═════ DATA PROVIDED ═════
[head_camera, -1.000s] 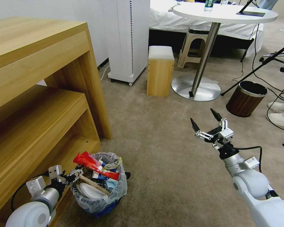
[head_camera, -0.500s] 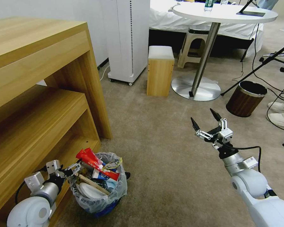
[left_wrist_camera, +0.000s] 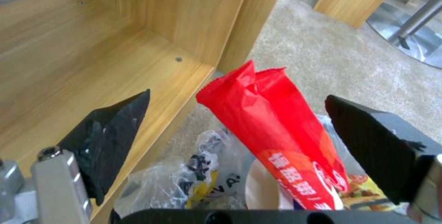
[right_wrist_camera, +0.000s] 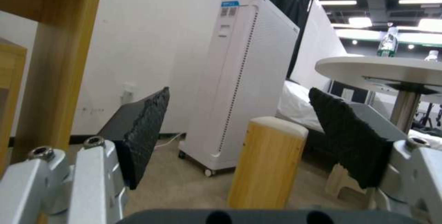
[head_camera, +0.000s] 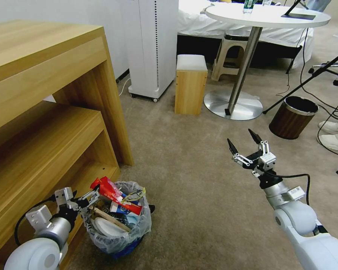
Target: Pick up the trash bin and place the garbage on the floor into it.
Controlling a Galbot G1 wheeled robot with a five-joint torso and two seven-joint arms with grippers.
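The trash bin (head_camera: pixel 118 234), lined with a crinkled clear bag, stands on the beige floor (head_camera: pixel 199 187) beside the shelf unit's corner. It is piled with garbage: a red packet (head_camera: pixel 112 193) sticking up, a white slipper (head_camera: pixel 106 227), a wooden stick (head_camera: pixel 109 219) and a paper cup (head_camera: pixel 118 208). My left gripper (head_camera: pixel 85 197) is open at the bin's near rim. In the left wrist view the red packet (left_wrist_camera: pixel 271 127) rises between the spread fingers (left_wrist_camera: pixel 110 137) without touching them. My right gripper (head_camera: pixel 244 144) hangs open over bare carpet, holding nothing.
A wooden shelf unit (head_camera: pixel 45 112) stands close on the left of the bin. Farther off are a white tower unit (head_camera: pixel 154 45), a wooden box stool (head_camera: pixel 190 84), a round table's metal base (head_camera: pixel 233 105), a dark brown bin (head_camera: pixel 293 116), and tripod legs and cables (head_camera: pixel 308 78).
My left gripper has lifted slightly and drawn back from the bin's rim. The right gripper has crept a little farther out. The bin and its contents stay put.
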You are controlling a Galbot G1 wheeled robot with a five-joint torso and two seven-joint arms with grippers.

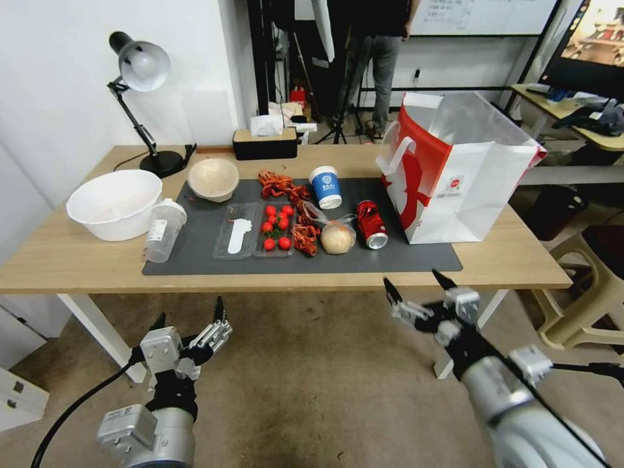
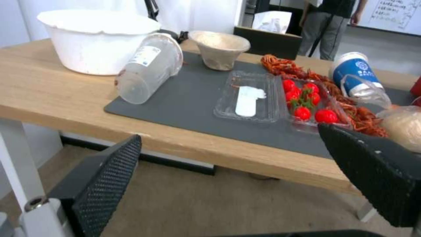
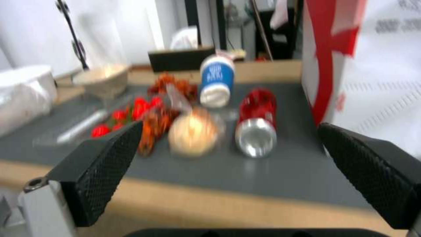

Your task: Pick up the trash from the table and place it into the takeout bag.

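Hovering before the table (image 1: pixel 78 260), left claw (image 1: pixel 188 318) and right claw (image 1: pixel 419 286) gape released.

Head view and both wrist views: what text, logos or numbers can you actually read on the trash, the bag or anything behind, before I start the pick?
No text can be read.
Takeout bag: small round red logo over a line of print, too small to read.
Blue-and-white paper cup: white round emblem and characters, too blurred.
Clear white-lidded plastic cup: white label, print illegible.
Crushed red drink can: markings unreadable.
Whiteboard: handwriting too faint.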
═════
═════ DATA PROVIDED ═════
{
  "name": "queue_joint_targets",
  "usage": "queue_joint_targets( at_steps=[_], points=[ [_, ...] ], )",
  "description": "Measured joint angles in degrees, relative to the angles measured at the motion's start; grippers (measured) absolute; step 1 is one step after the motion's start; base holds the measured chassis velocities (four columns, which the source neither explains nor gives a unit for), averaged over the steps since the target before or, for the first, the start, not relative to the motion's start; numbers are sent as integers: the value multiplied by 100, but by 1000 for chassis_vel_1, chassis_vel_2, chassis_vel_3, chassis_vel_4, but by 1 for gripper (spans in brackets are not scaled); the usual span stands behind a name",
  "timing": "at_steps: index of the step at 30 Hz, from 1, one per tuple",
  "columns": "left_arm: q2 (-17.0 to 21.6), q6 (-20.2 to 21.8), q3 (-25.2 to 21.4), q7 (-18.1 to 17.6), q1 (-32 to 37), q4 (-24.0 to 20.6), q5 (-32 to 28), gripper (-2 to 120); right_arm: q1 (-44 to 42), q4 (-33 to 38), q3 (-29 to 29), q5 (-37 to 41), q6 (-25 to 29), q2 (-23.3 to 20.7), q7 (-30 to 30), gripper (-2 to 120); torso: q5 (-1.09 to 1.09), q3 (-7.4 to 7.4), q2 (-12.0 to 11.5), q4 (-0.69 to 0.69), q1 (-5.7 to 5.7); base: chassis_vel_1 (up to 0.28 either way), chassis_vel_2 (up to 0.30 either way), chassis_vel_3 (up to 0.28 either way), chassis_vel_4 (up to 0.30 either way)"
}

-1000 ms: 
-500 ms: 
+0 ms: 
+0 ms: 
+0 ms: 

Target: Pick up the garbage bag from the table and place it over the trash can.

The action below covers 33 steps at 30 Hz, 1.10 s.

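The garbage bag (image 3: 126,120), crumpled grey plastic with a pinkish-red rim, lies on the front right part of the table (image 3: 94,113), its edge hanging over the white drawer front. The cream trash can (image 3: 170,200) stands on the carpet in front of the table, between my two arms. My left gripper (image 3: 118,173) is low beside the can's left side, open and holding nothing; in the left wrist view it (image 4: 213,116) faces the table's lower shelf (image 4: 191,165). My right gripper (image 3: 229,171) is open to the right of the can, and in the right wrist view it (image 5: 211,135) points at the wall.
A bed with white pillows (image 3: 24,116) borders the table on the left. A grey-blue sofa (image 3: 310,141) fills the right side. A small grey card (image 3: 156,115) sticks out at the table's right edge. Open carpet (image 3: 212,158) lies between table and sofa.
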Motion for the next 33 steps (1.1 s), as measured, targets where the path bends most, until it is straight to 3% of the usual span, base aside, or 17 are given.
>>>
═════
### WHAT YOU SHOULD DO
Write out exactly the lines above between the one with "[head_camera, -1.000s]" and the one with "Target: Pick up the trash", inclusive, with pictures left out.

### REPLY
[head_camera, -1.000s] 
[head_camera, -0.500s] 
[left_wrist_camera, +0.000s] 
[right_wrist_camera, +0.000s] 
[head_camera, +0.000s] 
Target: Pick up the trash bin and place the garbage on the floor into it.

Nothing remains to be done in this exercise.